• _WHAT YOU ARE ASKED TO DO_: Output exactly the lines below, starting with the line that has "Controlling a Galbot" and going on through the line that has "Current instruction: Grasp", both included, and no other lines.

═════ TASK INPUT ═════

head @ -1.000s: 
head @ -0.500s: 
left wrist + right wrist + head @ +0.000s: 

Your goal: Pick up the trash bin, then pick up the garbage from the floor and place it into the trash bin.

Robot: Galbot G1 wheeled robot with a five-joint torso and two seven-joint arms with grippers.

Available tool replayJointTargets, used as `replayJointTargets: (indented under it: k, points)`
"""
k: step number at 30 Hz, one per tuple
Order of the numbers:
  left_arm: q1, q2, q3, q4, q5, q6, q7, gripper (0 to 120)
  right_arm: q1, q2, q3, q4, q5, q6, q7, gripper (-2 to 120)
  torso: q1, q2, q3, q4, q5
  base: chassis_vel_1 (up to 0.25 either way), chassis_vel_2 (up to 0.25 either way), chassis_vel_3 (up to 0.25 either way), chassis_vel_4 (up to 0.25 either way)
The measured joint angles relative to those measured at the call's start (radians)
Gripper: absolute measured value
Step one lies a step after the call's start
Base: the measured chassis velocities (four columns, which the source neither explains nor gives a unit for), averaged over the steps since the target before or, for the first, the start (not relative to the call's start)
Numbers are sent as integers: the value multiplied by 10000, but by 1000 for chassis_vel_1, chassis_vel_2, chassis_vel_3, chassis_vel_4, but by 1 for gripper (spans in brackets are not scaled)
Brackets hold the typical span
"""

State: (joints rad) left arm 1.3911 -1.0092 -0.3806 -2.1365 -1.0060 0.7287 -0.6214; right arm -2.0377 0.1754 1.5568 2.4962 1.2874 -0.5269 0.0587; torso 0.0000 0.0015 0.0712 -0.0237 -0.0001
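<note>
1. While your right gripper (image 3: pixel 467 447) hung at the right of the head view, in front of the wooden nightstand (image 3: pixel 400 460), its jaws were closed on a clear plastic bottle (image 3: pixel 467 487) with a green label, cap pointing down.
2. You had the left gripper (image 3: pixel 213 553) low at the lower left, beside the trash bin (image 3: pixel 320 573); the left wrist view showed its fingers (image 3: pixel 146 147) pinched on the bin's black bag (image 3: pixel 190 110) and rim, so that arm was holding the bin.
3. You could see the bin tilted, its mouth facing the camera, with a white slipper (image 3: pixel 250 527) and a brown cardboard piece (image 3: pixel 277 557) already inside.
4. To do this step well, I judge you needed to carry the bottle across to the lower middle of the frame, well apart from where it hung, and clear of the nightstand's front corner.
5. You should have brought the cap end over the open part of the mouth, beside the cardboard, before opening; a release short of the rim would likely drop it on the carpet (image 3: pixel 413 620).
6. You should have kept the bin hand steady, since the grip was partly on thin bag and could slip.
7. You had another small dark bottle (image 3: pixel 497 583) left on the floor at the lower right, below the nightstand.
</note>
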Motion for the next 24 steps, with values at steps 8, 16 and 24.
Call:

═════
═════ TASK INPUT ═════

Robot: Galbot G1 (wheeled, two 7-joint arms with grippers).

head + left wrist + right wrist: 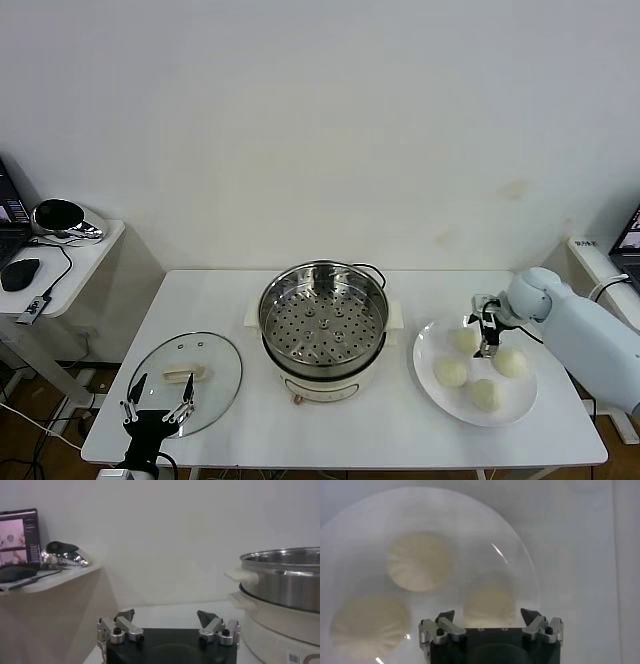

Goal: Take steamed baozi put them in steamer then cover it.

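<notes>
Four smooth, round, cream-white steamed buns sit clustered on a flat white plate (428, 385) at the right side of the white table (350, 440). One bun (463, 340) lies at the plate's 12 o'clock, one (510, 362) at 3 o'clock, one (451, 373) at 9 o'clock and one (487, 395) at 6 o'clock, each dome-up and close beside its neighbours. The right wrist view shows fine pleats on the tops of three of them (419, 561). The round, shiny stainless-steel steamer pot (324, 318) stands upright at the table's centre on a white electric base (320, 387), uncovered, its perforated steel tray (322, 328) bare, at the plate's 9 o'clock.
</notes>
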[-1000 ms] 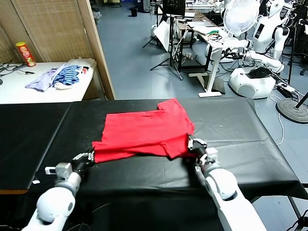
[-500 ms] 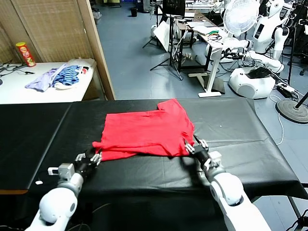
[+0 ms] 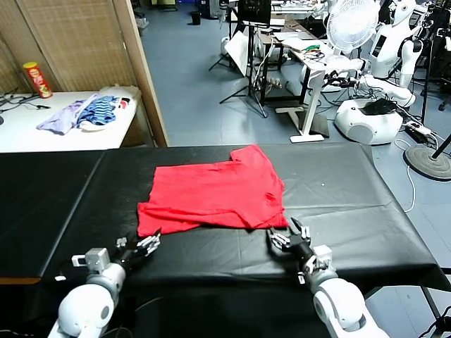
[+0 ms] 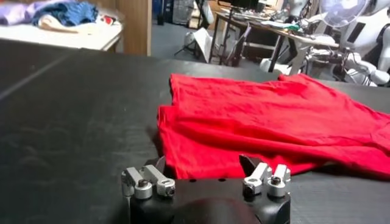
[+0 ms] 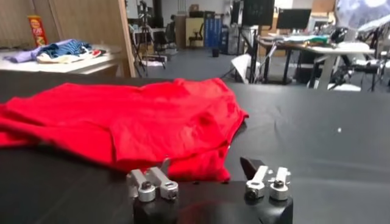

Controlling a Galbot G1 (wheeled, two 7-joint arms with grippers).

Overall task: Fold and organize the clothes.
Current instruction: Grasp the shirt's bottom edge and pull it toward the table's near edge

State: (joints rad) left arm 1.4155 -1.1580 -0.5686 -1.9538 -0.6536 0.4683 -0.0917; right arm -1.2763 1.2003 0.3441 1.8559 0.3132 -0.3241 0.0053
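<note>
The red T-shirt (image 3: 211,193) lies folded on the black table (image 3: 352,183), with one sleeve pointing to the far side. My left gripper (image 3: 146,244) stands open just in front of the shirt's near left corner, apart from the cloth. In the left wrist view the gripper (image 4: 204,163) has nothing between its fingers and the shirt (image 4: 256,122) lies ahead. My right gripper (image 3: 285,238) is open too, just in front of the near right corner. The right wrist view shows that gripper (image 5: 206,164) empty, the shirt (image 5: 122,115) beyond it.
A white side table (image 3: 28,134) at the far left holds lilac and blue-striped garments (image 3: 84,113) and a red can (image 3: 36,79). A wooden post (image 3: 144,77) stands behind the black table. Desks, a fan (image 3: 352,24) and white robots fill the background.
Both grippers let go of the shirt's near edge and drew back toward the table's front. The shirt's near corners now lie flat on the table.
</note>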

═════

• _WRITTEN SOLUTION_:
Controlling a Galbot G1 (wheeled, two 7-joint arms with grippers).

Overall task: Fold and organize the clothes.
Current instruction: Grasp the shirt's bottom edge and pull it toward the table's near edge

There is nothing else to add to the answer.